What is perhaps even more disturbing is the manner in which Indian facebook and Twitter remained silent to Aaron’s death. From anti-corruption crusades to anti-rape protests, we’ve been hitting the cyber streets with unparalleled enthusiasm. The June 9, 2012 coordinated DDoS attacks by Anonymous India on government sites and private ISPs like Reliance who are guilty of blocking internet traffic and the response it generated among the netizenry; the upsurge against 66A after the Mumbai incident which saw coordinated all-India agitations both online and on the streets; the targeting of Kapil Sibal for his villainous zeal in implementing the IT Act – all suggested that the Indian net users were aware of the significance of online freedom. The manner in which Twitter and FB were leveraged during the mega anti-rape demonstrations that brought India’s mighty, their media, police and snoops to their knees, had us all convinced that the power of online sharing was real and forceful.

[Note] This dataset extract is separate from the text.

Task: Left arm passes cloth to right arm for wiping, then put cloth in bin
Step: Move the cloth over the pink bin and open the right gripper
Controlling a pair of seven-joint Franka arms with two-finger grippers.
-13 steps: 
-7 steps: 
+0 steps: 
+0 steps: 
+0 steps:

Then why this silence about Aaron? When, as a tribute to Aaron, academics all over the world were uploading their research work free making #pdftribute why did we not do it in India like we did for Nirbhaya/Damini, 66A, Sibal and so on?

If it’s the case that we simply didn’t know much about Aaron and his work, then we have on our hands a serious problem – that we as netizens are as yet a flimsy uninformed lot, and trolls and smart alecs far outnumber activists and true believers of online freedom. We will then have to ask if we really are a radical mass of young Indians who are braving the State and its harshness and practicing radical democracy, or merely a mobocracy doing in the cyberworld what the Marathi Senas and mindless lackeys of Didi do on the streets of Mumbai and Kolkata respectively. If we ask these questions and find ourselves guilty, then we lend credence to the Congress Party led contention that we don’t know how to handle our freedom and hence don’t deserve it.

If it’s a case that we knowingly ignored Aaron’s death and stuck to our pet peeves, then we have yet another serious problem at hand – that of being dishonest in our pursuit of freedom of speech and online freedom.

During the anti-66A protests some sections went far enough to say they wanted to replicate the American (libertarian) concept of unconditional free speech. Now let us take a moment to note that Aaron’s death comes despite the legislated American guarantee of unbridled freedom of speech, both online and off it. His persecution until death comes from the fact that he had struck the System’s even more fundamental aspects – ones that are connected to revenue systems and orders of socio-economic control and order. He was actively preaching and implementing a dangerous idea that private ownership, even if digital and creative, needs to be replaced with “commons”. He was fighting to bridge the gap between digital haves and have-nots. And the fight for online freedom in America is inseparable from their fight against the system and the exploitative world order where corporations are masters.

Question is, can ours be? If we fight for online freedom and close our eyes to Aaron’s fight against proprietary ownership and digital “commons”, aren’t we being hypocrites?